**EXERCISE DETAILS**. What this exercise needs is every entry restated as written, with no pictures.

Stored dataset items:
BEGIN

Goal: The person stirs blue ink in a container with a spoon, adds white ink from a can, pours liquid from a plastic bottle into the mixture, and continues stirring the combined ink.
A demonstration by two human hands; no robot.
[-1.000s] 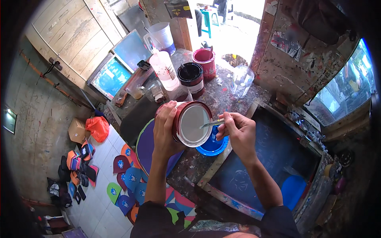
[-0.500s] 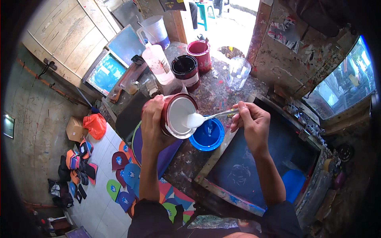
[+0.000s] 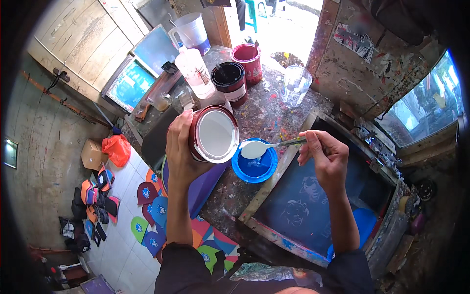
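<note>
My left hand (image 3: 182, 149) is wrapped around a dark red paint can (image 3: 197, 139), tilted so its mouth faces me, with smooth white paint (image 3: 218, 134) inside. Between the thumb and fingers of my right hand (image 3: 325, 154) is a metal spoon (image 3: 276, 144), its bowl coated with white paint. That bowl hangs over a blue tub (image 3: 254, 179) of blue paint, right of the can. Close below my right forearm lies a framed printing screen (image 3: 274, 210) with faint line drawings on its dark mesh.
Behind stand a black-filled paint can (image 3: 235, 95), a magenta paint bucket (image 3: 248, 63), a pink-stained plastic bottle (image 3: 193, 71), a clear cup (image 3: 295, 85) and a translucent jug (image 3: 191, 34). Printed colored fabric pieces (image 3: 159, 210) lie at lower left, near an orange bag (image 3: 116, 149) and cardboard box (image 3: 93, 153).
The spoon has come out of the can's mouth and moved right, over the blue tub. My left hand has shifted the can slightly left.
</note>
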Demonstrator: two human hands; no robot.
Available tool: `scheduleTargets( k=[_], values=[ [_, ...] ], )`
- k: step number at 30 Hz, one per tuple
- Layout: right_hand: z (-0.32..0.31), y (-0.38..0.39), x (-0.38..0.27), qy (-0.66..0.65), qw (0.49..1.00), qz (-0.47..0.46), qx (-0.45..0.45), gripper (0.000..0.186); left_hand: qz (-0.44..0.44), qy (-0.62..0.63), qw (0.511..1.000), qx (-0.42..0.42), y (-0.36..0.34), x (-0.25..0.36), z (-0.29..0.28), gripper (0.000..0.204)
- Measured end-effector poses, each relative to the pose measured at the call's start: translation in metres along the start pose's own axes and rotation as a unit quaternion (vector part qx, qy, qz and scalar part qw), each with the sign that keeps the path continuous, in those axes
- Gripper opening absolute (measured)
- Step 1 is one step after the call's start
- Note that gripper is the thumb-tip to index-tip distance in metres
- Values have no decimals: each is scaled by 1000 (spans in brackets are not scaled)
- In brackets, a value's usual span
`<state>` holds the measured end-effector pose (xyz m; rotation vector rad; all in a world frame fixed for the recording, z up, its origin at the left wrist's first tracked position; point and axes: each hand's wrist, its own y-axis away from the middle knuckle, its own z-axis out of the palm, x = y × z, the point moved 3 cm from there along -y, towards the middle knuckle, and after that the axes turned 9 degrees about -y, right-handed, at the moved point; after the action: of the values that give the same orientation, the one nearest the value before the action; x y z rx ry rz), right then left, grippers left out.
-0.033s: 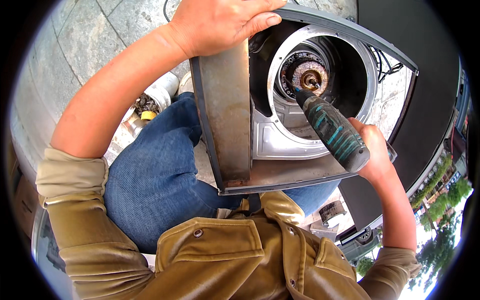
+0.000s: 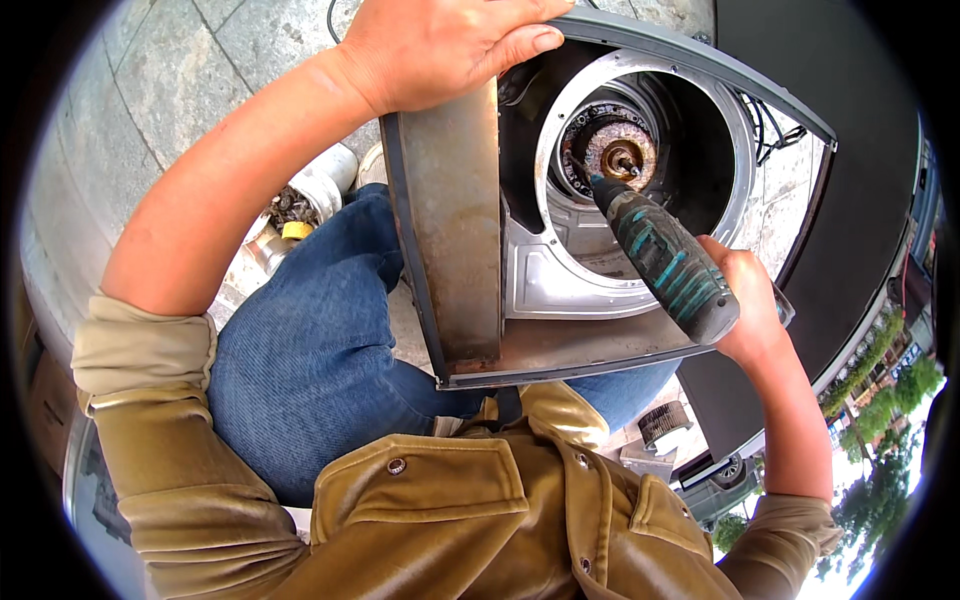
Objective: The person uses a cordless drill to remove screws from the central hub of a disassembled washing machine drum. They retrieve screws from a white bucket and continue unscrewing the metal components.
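A metal range hood casing [image 2: 450, 240] stands tilted over my lap, its round silver fan housing [image 2: 735, 170] facing me. Down inside sits a motor [image 2: 618, 152] with a rusty, grimy centre and a short shaft. My right hand [image 2: 745, 300] is closed round the handle of a black and teal cordless drill [image 2: 660, 255]. The drill's nose reaches into the round opening, by the motor; whether its tip touches anything is hard to see. At the casing's far left corner my left hand [image 2: 440, 50] grips the edge, thumb laid along the rim and other fingers partly out of frame.
Left of my knee stands a white tub [image 2: 325, 190] of small metal parts, with a yellow cap [image 2: 297, 230] near it. A ribbed round part [image 2: 665, 425] lies at lower right. Black wires [image 2: 775, 130] hang beside the casing. A dark panel [image 2: 850, 150] rises at right.
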<state>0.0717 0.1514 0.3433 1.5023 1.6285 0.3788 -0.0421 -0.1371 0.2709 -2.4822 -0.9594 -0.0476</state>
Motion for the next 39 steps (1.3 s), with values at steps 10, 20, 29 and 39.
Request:
scheduleTargets(
  k=[10,20,29,39],
  values=[
    [-1,0,-1,21,1000,7,-9,31,6,0,1000,-4,1,0,-1,36],
    [-1,0,-3,6,1000,9,-16,32,2,7,1000,0,2,1,0,33],
    [0,-3,-3,12,1000,-8,-4,31,15,-3,1000,24,1,0,0,32],
    [0,-5,-6,16,1000,-2,-1,29,15,19,998,62,3,-3,5,29]
  ],
)
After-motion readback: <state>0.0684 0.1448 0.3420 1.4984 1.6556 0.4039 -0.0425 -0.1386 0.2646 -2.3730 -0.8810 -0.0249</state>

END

**OUTPUT BELOW**.
Goal: The person stirs blue ink in a container with a spoon, adds white ink from a can, pours liquid from a plastic bottle into the mixture, and continues stirring the combined ink.
A demonstration by two human hands; no robot.
[-1.000s] 
[-0.500s] 
[+0.000s] 
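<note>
My left hand (image 3: 182, 149) is wrapped around a dark red paint can (image 3: 197, 139), tilted so its mouth faces me, with smooth white paint (image 3: 218, 134) inside. Between the thumb and fingers of my right hand (image 3: 325, 154) is a metal spoon (image 3: 276, 144), its bowl coated with white paint. That bowl hangs over a blue tub (image 3: 254, 179) of blue paint, right of the can. Close below my right forearm lies a framed printing screen (image 3: 274, 210) with faint line drawings on its dark mesh.
Behind stand a black-filled paint can (image 3: 235, 95), a magenta paint bucket (image 3: 248, 63), a pink-stained plastic bottle (image 3: 193, 71), a clear cup (image 3: 295, 85) and a translucent jug (image 3: 191, 34). Printed colored fabric pieces (image 3: 159, 210) lie at lower left, near an orange bag (image 3: 116, 149) and cardboard box (image 3: 93, 153).
The spoon has come out of the can's mouth and moved right, over the blue tub. My left hand has shifted the can slightly left.
</note>
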Demonstrator: two human hands; no robot.
Available tool: `scheduleTargets( k=[_], values=[ [_, ...] ], )`
- k: step number at 30 Hz, one per tuple
- Layout: right_hand: z (-0.32..0.31), y (-0.38..0.39), x (-0.38..0.27), qy (-0.66..0.65), qw (0.49..1.00), qz (-0.47..0.46), qx (-0.45..0.45), gripper (0.000..0.186); left_hand: qz (-0.44..0.44), qy (-0.62..0.63), qw (0.511..1.000), qx (-0.42..0.42), y (-0.36..0.34), x (-0.25..0.36), z (-0.29..0.28), gripper (0.000..0.204)
- Measured end-effector poses, each relative to the pose measured at the call's start: translation in metres along the start pose's own axes and rotation as a unit quaternion (vector part qx, qy, qz and scalar part qw), each with the sign that keeps the path continuous, in those axes
- Gripper opening absolute (measured)
- Step 1 is one step after the call's start
- Note that gripper is the thumb-tip to index-tip distance in metres
- Values have no decimals: each is scaled by 1000 (spans in brackets are not scaled)
- In brackets, a value's usual span
`<state>` holds the measured end-effector pose (xyz m; rotation vector rad; all in a world frame fixed for the recording, z up, its origin at the left wrist's first tracked position; point and axes: each hand's wrist, its own y-axis away from the middle knuckle, its own z-axis out of the palm, x = y × z, the point moved 3 cm from there along -y, towards the middle knuckle, and after that the axes turned 9 degrees about -y, right-handed, at the moved point; after the action: of the values that give the same orientation, the one nearest the value before the action; x y z rx ry rz), right then left, grippers left out.
-0.033s: 
+0.000s: 
Objective: The person uses a cordless drill to remove screws from the central hub of a disassembled washing machine drum. They retrieve screws from a white bucket and continue unscrewing the metal components.
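A metal range hood casing [image 2: 450, 240] stands tilted over my lap, its round silver fan housing [image 2: 735, 170] facing me. Down inside sits a motor [image 2: 618, 152] with a rusty, grimy centre and a short shaft. My right hand [image 2: 745, 300] is closed round the handle of a black and teal cordless drill [image 2: 660, 255]. The drill's nose reaches into the round opening, by the motor; whether its tip touches anything is hard to see. At the casing's far left corner my left hand [image 2: 440, 50] grips the edge, thumb laid along the rim and other fingers partly out of frame.
Left of my knee stands a white tub [image 2: 325, 190] of small metal parts, with a yellow cap [image 2: 297, 230] near it. A ribbed round part [image 2: 665, 425] lies at lower right. Black wires [image 2: 775, 130] hang beside the casing. A dark panel [image 2: 850, 150] rises at right.
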<state>0.0717 0.1514 0.3433 1.5023 1.6285 0.3788 -0.0421 -0.1371 0.2709 -2.4822 -0.9594 -0.0476</state>
Motion for the next 39 steps (1.3 s), with values at steps 10, 20, 29 and 39.
Request:
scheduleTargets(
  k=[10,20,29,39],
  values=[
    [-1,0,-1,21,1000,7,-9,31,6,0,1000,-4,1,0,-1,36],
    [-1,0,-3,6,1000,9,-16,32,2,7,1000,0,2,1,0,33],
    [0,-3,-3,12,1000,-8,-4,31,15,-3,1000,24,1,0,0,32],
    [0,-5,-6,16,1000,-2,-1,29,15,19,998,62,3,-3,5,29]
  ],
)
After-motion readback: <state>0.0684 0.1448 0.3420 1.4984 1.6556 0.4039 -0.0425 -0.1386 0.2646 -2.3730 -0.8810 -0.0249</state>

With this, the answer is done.